His eyes hadn't left the screen, where Wallace Teal, in all his
moustachioed glory, was introducing the USAF officer who would explain
the basics of photosynthetic mass emitters to the audience. “I
saw your reflections in the screen.”
“Ooooh.”
Warrick nodded along with his own realization. “Well come
on, man. It's time for Deathgate.”
“Already?”
“Yeah. Dude, you
haven't been here the whole time, have you?” Warrick glanced
up at the screen.
“Maybe... but I
haven't seen the middle shows of last season! I've been out whenever
it's been on.”
“There's about
a thousand other things to do here and you spent two hours watching
television.” Tink teased.
“The man cooked
a souffle with a railgun, Tina.” JC said, completely in earnest.
“I'm just a mortal man.” Nevertheless, he started walking
with them.
“I never got that
show.” Tink shrugged. “He cooks food with explosions?”
“And lasers and
engines.” Warrick offered. “One time with reentry heat.”
“Riveting.”
She scoffed. “I love explosions, but I want them to happen
for a reason. Explosions for explosion's sake are just boring.”
“That's why he
cooks the food.” Said Warrick. “You know, it gives the
show a premise.”
“And,” JC
added, “It's educational. You learn to make the meal at home,
you learn how the tech he's cooking with works, sometimes there's
history... and as a reward for all that learning, you get to see
a cherry tart get baked by napalm. There's something for everybody!”
Tink laughed and shook
her head dismissively. Up ahead, she saw the giant advertising screens
that marked SID's area of the convention hall. Smiling at knowing
where her destination is, she cuddled herself up closer to Warrick.
Their height difference meant that he was essentially reaching up
to get his arm over her shoulder, so she maneuvered that arm to
her waist.
“So did your dad
do any voices for the new Deathgate content?”
“She's trying to
weasel out if Lord Gygaxus is coming back in this expansion.”

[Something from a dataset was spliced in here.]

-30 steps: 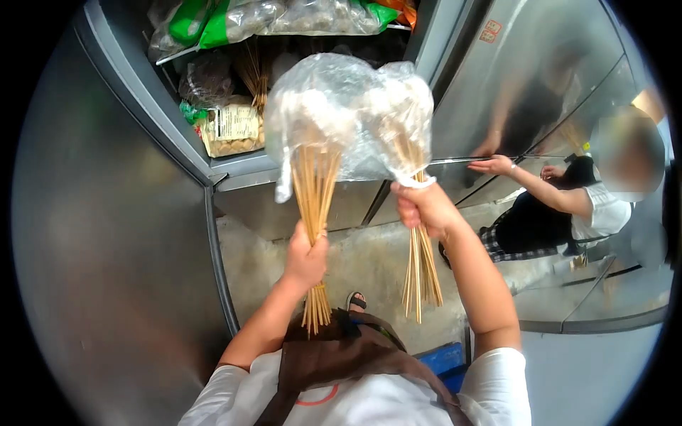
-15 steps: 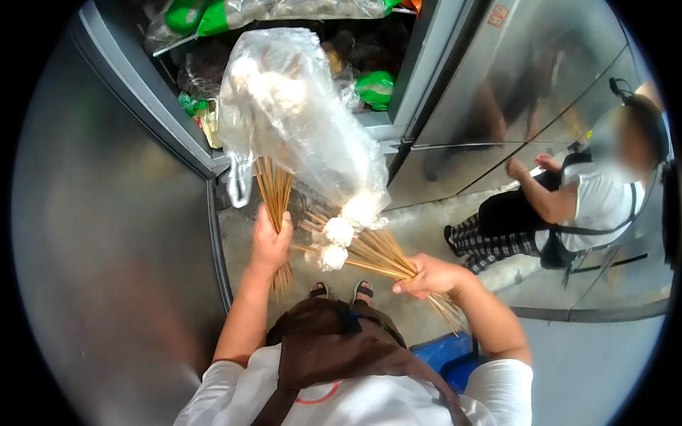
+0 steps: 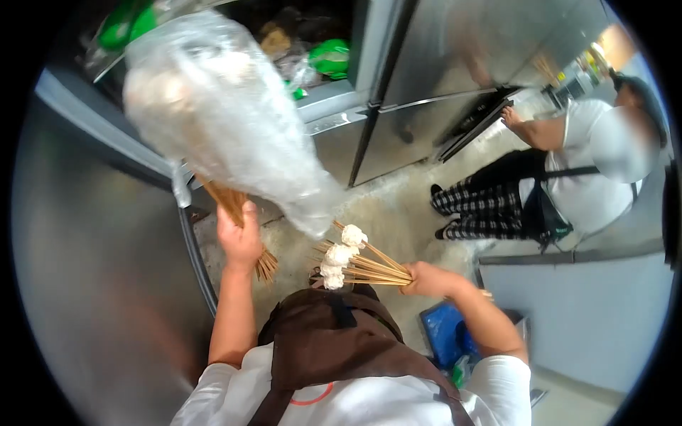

JC returned the earlier teasing.
Warrick shrugged, which
was more of a trick then he expected with Tink so close. “Sorry,
hon, but with the NDA's, he can't even tell me. I do know that he's
playing a lot of incidentals though; elves and trolls mostly.”
A few steps and it was
as if they'd stepped out of a fog of people. In the area around
SID's display area, the usual people-swarm was corralled into orderly
lines; one for swag, one to meet the artists, one to get job applications,
etc.
But the jewel of the
convention was behind plastic barriers set about waist high and
monitored by a half dozen large men and women with ear pieces and
indifferent expressions. Anyone not in the know would have thought
the president was inside one of the six, glossy black pods, arranged
in two groups of three with their backs to a central control stalk.
The six pods stood open,
revealing soft looking seats and an interior covered with hexagonal
panels. Everything inside was black.
“So, uh, JC; since
you were watching TV the whole time, did you actually manage to
sell Lisa's ticket?” Warrick asked. He stared quizzically
at the pods. There didn't seem to be any controls, or even a helmet
like he would expect in such a device.
JC nodded. “Yeah.
Short dude, skinny, glasses? Had a shirt on with some crazy looking
dude on it holding a huge sword with eyes on it? There was also
a scary orange cat-head critter.”
Tink snapped her fingers
when she recognized the reference. “Legendary Barbarian Warrior
Killpretty!”
“Sure, that.”
JC shrugged. “Let's go see who we're supposed to see to start
our preview.”
“I...
am looking at a tiny pirate, right?” Facsimile gave voice
to the bare minimal version of what was on everyone's minds.
Aside from Hope, who
was putting both of her powers to good use on the near hysterical
and mildly injured homeowner, the entire group had congregated around
the bin wherein stood the miniscule mariner.
“I ain't nae tiny,
ye be some kind o' horrible giants.” Captain Triplebeard complained.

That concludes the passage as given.